President Obama's healthcare law will spend about $2 trillion over the next decade on expanding insurance coverage but still leave 31 million Americans uninsured, according to an analysis from the Congressional Budget Office released on Monday.

When Obama pitched the healthcare law to Congress, he said it would cost "around $900 billion" over 10 years. But his statement was misleading because the way the law was designed, the major spending provisions didn't kick in until 2014. This meant that 10-year estimates at the time the law was passed in 2010 were artificially low, because they included four years (2010 through 2013) in which spending was negligible.

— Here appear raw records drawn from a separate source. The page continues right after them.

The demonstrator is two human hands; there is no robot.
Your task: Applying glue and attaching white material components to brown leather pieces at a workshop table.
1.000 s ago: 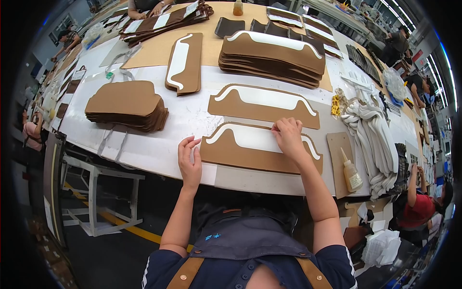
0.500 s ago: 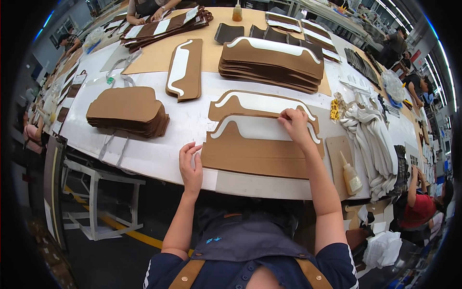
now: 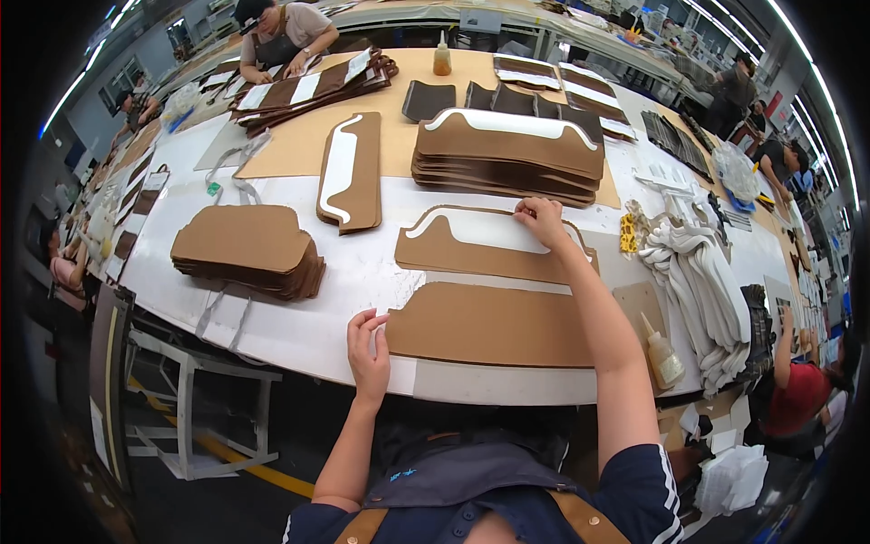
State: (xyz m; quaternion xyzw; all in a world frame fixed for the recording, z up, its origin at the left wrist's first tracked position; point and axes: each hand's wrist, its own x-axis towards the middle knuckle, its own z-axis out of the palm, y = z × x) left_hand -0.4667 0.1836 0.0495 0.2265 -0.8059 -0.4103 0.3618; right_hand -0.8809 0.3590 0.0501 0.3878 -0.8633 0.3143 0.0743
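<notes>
Head camera, looking down, close over table

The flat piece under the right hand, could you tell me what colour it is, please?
Brown piece with a white inlay, under the right hand; head view.

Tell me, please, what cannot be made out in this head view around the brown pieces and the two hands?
- Right hand: its palm hides the spot it touches on the brown piece with a white strip.
- Plain brown piece: its right end lies under the right forearm.
- Glue bottle: too small to read its fill.
- Left hand: whether it presses the table edge is unclear.
</notes>
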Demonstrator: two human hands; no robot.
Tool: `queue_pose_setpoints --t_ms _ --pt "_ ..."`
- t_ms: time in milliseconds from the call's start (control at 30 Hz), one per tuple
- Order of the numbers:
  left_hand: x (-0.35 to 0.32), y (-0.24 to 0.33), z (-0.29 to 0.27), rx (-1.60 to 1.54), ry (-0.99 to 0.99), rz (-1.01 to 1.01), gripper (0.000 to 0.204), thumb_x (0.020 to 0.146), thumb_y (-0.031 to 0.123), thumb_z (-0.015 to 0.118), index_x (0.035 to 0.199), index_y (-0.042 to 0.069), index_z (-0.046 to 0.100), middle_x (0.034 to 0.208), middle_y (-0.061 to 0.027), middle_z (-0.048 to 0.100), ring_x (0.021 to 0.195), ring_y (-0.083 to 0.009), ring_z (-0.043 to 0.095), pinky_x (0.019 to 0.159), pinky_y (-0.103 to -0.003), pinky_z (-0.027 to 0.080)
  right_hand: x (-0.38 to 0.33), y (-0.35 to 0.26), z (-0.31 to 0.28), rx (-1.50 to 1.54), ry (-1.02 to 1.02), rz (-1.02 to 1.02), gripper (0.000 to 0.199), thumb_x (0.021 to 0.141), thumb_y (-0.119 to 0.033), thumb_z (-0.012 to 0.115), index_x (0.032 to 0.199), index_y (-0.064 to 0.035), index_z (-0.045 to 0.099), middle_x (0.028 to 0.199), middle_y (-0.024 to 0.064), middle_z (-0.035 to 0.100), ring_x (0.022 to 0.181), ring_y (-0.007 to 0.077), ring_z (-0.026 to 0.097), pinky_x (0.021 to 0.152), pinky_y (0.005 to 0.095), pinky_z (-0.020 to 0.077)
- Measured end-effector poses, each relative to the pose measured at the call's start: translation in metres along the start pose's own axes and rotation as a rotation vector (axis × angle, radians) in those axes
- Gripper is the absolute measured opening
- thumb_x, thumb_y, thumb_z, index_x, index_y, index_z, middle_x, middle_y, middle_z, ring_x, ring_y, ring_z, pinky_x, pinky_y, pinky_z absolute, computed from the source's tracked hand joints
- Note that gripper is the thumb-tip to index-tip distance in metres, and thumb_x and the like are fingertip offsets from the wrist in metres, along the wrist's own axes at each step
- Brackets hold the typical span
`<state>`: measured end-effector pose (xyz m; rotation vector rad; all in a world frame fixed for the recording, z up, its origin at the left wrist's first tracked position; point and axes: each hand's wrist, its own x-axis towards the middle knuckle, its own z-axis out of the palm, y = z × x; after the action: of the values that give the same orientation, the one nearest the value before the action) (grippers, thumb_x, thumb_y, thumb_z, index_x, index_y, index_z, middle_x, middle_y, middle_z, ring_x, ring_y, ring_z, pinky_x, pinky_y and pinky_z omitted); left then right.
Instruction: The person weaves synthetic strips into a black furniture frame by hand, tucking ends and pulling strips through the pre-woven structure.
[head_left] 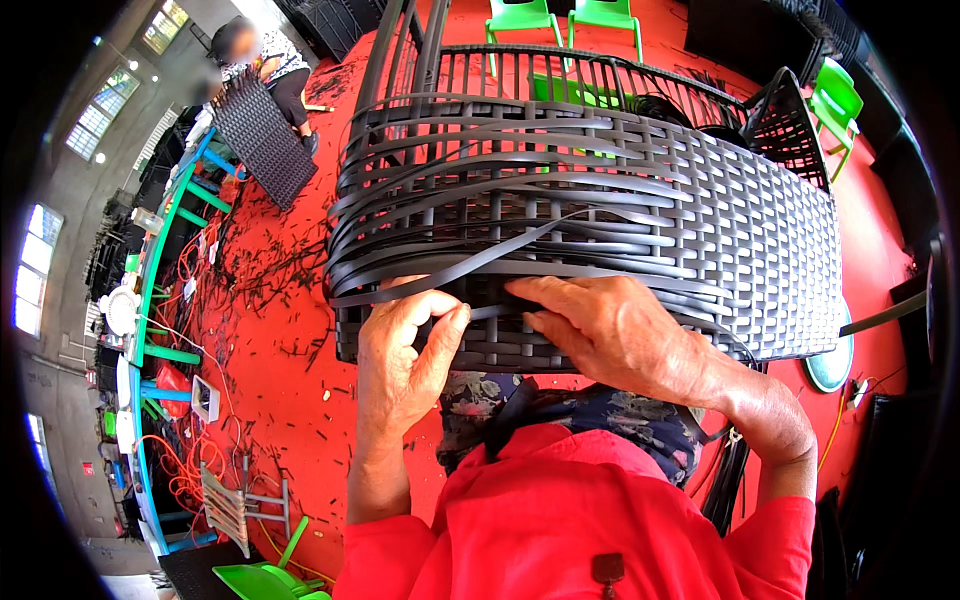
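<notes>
In front of me is a dark grey wicker furniture piece (755, 240), tightly woven on its right part. Toward the left its flat strips (500, 185) run loose in long bowed loops over upright bars. My left hand (405, 345) is at the near left edge, thumb and forefinger pinching a flat wicker strip (490, 312). Close by on the right, my right hand (625, 330) lies over the weave with its forefinger and thumb about the same strip; its other fingers are mostly hidden. One longer strip (480, 258) crosses slantwise above both hands.
Dark offcuts litter the red floor (290, 345) at left. A long table (150, 270) with blue and green legs stands there. Farther back, a person (270, 65) is beside another woven panel (265, 135). Green chairs (835, 100) stand beyond the piece; a round stool (832, 360) is at right.
</notes>
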<state>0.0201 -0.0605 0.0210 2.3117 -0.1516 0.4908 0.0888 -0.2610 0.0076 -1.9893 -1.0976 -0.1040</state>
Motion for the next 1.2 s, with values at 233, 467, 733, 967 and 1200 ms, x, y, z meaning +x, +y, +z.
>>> queue_pose_setpoints --t_ms 233,467,733,967,1200 --pt "-0.001 -0.009 -0.007 0.078 -0.027 0.115 0.012 0.083 0.008 0.061 0.092 0.0 0.063 0.089 -0.0123 0.061 0.083 -0.028 0.058 0.077 -0.036 0.043 0.015 0.0 0.012 0.111 -0.036 0.004 0.015 0.083 -0.017 0.061 0.077 -0.0025 0.059 0.066 0.0177 0.06 0.065 0.0368 0.061 0.056 0.0426 0.0479" --pt "0.006 -0.006 -0.01 0.383 -0.166 0.206 0.027 0.078 -0.001 0.059 0.105 -0.001 0.061 0.123 -0.0188 0.047 0.113 -0.0378 0.045 0.097 -0.043 0.035 0.026 -0.003 0.019 -0.074 -0.083 0.071 0.019 0.079 -0.02 0.058 0.071 -0.0026 0.058 0.061 0.018 0.059 0.059 0.0378 0.06 0.053 0.0451 0.0486" --pt "0.007 -0.025 -0.02 0.227 -0.279 0.15 0.031 0.078 -0.001 0.057 0.109 0.001 0.057 0.129 -0.0199 0.042 0.114 -0.0399 0.042 0.097 -0.046 0.036 0.03 -0.005 0.019 -0.065 -0.081 0.067 0.019 0.083 -0.022 0.059 0.076 -0.0046 0.06 0.061 0.0179 0.06 0.06 0.038 0.061 0.054 0.0455 0.049" --pt "0.01 -0.023 -0.016 0.302 -0.16 0.291 0.02 0.079 0.003 0.06 0.099 0.0 0.06 0.118 -0.0186 0.05 0.107 -0.0386 0.047 0.09 -0.044 0.041 0.028 -0.005 0.026 -0.106 -0.022 0.062 0.016 0.085 -0.024 0.06 0.086 -0.0081 0.058 0.061 0.0167 0.06 0.059 0.0374 0.061 0.053 0.0456 0.0482" --pt "0.012 -0.028 -0.023 0.09 -0.287 0.102 0.014 0.084 0.013 0.06 0.091 0.001 0.062 0.081 -0.0105 0.062 0.081 -0.0277 0.057 0.079 -0.037 0.043 0.026 -0.006 0.021 -0.054 -0.07 0.113 0.015 0.085 -0.024 0.06 0.087 -0.009 0.058 0.061 0.0155 0.06 0.06 0.0364 0.061 0.054 0.0456 0.0478"
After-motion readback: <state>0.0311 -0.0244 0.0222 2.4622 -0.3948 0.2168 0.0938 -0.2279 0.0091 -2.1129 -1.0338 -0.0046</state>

The new CBO analysis finds that between fiscal years 2016 and 2025, spending on the law's expansion of Medicaid will cost $920 billion and insurance exchange subsidies will cost nearly $1.1 trillion. The major spending provisions, taken together, will total $1.993 trillion.

Obamacare does include tax increases and Medicare cuts that previous CBO reports have found would offset the new spending, but CBO is no longer providing a full budgetary analysis of the law.

The CBO also said it expected the law's exchanges to cover 21 million by the end of the 2016 fiscal year and for Medicaid to cover an additional 13 million — gains that it projects will be partially offset by a reduction of 11 million people in employer or other existing coverage.

By 2025, the end of the projection period, the CBO projects that Obamacare will increase insurance coverage by a net of 27 million, while 31 million will remain uninsured.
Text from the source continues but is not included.